By the turn of the century, this panoptic discipline facilitated by technical writing was fundamental to the success of management systems based on private property and profits. But some workers objected to the dehumanizing effects of the system's discipline and control. In order to neutralize worker's objections, engineer/managers described the system and its goal of efficiency as "natural," implying that workers were objecting to an inevitable relationship between humans and nature. One influential engineer and writer on the subject of efficiency and management, Harrington Emerson, began his book Efficiency as a Basis for Operation and Wages with this assertion: "Nature's operations are characterized by marvelous efficiency and by lavish prodigality. Man is a child of Nature as to prodigality, but not as to efficiency" (3). With this assertion, Emerson constructed management systems as engineer-designed replicas of nature's manufacturing operations. Here nature has become an abundant production plant, giving her children examples of both efficiency and waste. By couching his argument in these terms, Emerson's assertion that management systems are "natural" serves to remove the systems from their historical contexts, claiming instead that the systems are universal.
For the engineer/managers in the at the turn of the 20th century, human nature was exemplified by the large, complex organizations through which workers made products to improve general living conditions and owners made profits by virtue of their ownership of property, machines and workers' labor. Workers could participate in the general improvement of living conditions by purchasing the products that they helped to make, thereby ensuring a market for these products, profits for factory owners, and survival of the management system. By calling this production system-and the management control upon which it relied-"natural," engineers short-circuited questions about the inevitability of the control systems and the surveillance through technical writing which made the production system efficient and profitable.
By the turn of the 20th century, management control systems and the technical writing that made them work seemed like part of the natural landscape of an industrialized United States economy. By the middle of that century, computers were introduced into that landscape to improve management control, "effect savings by replacing clerical workers or preventing the hiring of additional clerical help" (Osborn, 102), and allow managers to "spend more time on decision-making and policy-forming matters" (Osborn 106). When Eckert and Mauchly formed the Electronic Control Company in 1946 (Ceruzzi 25), scientific management had come of age.

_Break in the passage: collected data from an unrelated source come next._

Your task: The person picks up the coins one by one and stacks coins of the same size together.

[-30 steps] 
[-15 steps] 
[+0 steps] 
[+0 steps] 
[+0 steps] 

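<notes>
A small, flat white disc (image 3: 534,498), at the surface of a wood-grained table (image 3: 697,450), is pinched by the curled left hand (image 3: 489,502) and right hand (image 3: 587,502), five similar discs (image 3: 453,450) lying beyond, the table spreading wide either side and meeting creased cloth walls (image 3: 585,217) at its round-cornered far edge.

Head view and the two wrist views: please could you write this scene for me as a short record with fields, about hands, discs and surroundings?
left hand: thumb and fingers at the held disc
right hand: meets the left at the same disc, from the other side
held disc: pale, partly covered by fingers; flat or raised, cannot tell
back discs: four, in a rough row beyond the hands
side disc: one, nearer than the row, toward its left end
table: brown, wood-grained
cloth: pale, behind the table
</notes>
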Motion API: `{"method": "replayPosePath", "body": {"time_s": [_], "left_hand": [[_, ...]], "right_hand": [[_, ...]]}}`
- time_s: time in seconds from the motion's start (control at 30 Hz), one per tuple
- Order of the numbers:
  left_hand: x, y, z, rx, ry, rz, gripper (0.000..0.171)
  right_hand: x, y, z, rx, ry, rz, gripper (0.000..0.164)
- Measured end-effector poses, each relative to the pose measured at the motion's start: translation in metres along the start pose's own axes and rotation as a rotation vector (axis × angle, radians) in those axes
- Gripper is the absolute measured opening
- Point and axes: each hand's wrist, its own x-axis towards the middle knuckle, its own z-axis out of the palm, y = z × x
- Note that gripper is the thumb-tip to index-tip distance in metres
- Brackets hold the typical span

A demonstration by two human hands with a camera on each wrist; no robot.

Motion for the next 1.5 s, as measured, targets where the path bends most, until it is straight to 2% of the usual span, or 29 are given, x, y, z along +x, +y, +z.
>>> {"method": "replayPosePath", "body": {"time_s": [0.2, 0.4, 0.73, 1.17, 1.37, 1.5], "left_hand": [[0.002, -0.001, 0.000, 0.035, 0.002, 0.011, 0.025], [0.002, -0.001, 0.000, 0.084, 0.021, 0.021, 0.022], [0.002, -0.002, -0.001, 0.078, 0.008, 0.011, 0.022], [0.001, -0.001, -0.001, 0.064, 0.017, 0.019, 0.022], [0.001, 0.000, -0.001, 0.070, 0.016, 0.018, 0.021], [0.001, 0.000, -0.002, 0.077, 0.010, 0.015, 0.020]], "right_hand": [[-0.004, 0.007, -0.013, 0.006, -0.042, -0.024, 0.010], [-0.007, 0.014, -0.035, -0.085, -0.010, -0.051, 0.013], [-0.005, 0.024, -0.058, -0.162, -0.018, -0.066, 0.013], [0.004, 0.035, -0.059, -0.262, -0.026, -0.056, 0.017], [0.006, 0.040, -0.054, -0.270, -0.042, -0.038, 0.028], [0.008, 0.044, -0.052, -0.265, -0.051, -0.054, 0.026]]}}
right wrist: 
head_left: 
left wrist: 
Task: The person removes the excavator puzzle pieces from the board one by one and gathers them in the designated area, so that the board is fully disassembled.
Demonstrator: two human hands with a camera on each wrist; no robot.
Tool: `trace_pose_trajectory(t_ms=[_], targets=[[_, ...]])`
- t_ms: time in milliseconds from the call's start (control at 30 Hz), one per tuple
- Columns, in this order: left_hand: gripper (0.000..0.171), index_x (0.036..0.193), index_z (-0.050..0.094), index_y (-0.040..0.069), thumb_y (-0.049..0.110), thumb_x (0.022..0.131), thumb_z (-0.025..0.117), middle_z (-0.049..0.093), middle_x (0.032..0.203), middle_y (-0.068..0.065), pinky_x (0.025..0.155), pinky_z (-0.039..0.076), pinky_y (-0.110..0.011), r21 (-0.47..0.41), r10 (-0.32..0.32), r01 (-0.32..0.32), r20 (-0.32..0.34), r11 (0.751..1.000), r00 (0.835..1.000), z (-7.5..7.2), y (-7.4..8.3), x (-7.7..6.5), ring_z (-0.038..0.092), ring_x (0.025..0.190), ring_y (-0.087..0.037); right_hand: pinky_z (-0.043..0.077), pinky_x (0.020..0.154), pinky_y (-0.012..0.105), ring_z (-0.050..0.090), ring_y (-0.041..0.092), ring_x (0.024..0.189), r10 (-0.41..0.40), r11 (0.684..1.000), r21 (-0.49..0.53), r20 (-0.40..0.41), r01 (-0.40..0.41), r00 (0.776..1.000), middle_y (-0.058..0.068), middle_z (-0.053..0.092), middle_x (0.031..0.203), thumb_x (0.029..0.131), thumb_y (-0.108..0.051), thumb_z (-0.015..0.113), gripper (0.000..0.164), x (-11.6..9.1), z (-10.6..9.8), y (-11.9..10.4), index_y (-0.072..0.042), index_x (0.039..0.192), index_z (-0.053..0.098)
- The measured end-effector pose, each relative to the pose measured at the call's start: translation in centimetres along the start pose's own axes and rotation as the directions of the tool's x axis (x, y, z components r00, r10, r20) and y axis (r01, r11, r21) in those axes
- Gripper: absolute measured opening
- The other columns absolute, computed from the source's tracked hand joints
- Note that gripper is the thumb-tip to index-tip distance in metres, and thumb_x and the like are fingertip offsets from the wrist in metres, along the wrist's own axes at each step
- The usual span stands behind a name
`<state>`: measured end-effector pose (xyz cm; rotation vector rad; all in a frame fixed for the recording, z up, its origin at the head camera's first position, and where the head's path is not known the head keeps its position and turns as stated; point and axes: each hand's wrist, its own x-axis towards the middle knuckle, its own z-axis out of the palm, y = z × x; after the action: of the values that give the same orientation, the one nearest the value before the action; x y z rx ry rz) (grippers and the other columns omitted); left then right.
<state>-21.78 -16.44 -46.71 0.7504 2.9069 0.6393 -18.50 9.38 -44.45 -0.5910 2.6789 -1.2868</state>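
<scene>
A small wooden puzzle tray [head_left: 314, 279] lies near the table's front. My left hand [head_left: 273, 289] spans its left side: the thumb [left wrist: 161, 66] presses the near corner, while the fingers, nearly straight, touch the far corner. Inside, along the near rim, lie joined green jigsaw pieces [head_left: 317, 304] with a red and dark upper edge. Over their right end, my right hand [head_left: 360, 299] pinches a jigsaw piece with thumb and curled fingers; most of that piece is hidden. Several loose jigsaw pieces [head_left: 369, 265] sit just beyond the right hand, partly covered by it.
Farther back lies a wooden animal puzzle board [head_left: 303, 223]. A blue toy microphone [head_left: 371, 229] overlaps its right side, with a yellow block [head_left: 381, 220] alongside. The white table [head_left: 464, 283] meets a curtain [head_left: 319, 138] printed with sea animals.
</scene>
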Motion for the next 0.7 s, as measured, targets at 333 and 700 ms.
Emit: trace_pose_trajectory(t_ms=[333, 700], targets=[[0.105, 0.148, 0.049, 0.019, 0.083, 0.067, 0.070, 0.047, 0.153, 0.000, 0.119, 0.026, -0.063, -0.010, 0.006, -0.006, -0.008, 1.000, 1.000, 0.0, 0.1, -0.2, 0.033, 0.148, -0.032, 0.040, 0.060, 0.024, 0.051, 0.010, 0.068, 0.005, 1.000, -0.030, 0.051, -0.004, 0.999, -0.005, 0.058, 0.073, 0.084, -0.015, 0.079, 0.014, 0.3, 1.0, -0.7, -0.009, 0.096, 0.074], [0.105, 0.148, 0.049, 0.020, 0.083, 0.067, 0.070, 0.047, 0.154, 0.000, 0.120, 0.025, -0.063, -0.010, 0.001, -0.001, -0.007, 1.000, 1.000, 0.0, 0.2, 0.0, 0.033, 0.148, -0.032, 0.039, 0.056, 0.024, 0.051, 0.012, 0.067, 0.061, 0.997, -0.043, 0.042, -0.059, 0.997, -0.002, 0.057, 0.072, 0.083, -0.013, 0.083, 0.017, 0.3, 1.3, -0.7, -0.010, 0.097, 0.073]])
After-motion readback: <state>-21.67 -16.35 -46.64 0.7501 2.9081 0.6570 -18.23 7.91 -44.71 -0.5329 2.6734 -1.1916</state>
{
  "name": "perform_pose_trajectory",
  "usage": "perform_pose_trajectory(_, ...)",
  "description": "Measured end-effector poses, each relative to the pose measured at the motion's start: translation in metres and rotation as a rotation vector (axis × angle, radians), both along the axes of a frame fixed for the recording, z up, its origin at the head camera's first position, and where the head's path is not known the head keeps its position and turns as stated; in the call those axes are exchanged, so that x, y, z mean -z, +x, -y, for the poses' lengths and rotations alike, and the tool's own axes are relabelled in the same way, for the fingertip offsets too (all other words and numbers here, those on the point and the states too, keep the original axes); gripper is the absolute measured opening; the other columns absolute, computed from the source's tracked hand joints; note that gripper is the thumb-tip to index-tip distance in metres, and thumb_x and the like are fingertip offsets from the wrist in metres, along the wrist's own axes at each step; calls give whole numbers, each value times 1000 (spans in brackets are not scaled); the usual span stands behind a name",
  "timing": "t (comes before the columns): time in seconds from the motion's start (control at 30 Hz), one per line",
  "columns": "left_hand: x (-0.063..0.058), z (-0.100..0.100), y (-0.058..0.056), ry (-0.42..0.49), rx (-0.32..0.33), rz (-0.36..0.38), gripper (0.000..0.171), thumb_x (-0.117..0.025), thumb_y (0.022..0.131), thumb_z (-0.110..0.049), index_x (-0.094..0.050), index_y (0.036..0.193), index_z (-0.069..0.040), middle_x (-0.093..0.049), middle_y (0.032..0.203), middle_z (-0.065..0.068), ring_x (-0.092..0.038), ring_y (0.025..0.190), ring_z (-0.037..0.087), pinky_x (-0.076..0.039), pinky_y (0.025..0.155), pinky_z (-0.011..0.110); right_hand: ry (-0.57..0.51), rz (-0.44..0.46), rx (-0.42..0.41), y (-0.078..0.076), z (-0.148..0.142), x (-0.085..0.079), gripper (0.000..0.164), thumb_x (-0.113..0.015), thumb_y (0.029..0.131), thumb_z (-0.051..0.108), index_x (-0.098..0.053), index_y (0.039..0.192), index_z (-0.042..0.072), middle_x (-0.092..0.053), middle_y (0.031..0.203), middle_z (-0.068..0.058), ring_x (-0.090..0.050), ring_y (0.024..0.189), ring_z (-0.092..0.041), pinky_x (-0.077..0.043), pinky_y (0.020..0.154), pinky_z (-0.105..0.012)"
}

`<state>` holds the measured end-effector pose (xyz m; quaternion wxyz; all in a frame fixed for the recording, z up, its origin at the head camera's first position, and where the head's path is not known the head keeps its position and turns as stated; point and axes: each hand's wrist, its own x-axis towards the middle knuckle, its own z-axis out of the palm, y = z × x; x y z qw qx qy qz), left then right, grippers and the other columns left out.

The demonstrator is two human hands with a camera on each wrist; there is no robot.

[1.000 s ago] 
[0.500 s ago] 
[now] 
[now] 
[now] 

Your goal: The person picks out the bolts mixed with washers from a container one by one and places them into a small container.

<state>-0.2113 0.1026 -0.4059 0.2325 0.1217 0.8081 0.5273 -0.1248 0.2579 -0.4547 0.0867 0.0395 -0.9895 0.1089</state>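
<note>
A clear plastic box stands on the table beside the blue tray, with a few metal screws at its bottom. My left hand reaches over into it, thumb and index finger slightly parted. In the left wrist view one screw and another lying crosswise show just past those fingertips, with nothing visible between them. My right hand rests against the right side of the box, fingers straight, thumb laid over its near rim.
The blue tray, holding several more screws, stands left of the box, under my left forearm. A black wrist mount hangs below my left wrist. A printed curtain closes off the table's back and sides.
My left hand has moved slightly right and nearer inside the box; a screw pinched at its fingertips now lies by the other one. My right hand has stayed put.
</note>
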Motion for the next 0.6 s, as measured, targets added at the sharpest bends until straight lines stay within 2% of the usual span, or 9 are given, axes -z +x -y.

New Communication Technologies Support Systematized Management
Since management systems depended on technical writing as a control mechanism, system efficiency was directly influenced by the efficiency of technical writing. JoAnne Yates has argued that systematic management was able to spread from shop floors to business offices because of the communication technologies that developed concurrently with those systems (64). Just as machines and workers became specialized and standardized to gain maximum efficiency from them, communication also became specialized and standardized through the implementation of office appliances and reporting forms.
By the 1890s, calculating machines were used in business settings, as well as in engineering and scientific practices. These machines enabled improved efficiency in accounting departments, since they could manipulate numbers much faster than even "lightning calculators," "people who could add long, wide columns of numbers rapidly and even entertained with this skill" (Cortada 27). With faster and more efficient calculating, clerks and accountants could manipulate increased volumes of information stemming from the need for more records to control the management system. As Hamilton Church described in "The Meaning of Commercial Organisation"(1900), management system control required that all aspects of the organization be quantified, which in turn resulted in more data for analysis:

With the growth of competition the necessity for co-ordination and of an accurate and swift presentation of results is more and more imperative. Everything should be the subject of forecast as to financial results, and of prearrangements as to the actual carrying out. And when it is completed, the records of what did actually take place should be capable of comparison with what was intended to take place. Control then becomes a living reality (397).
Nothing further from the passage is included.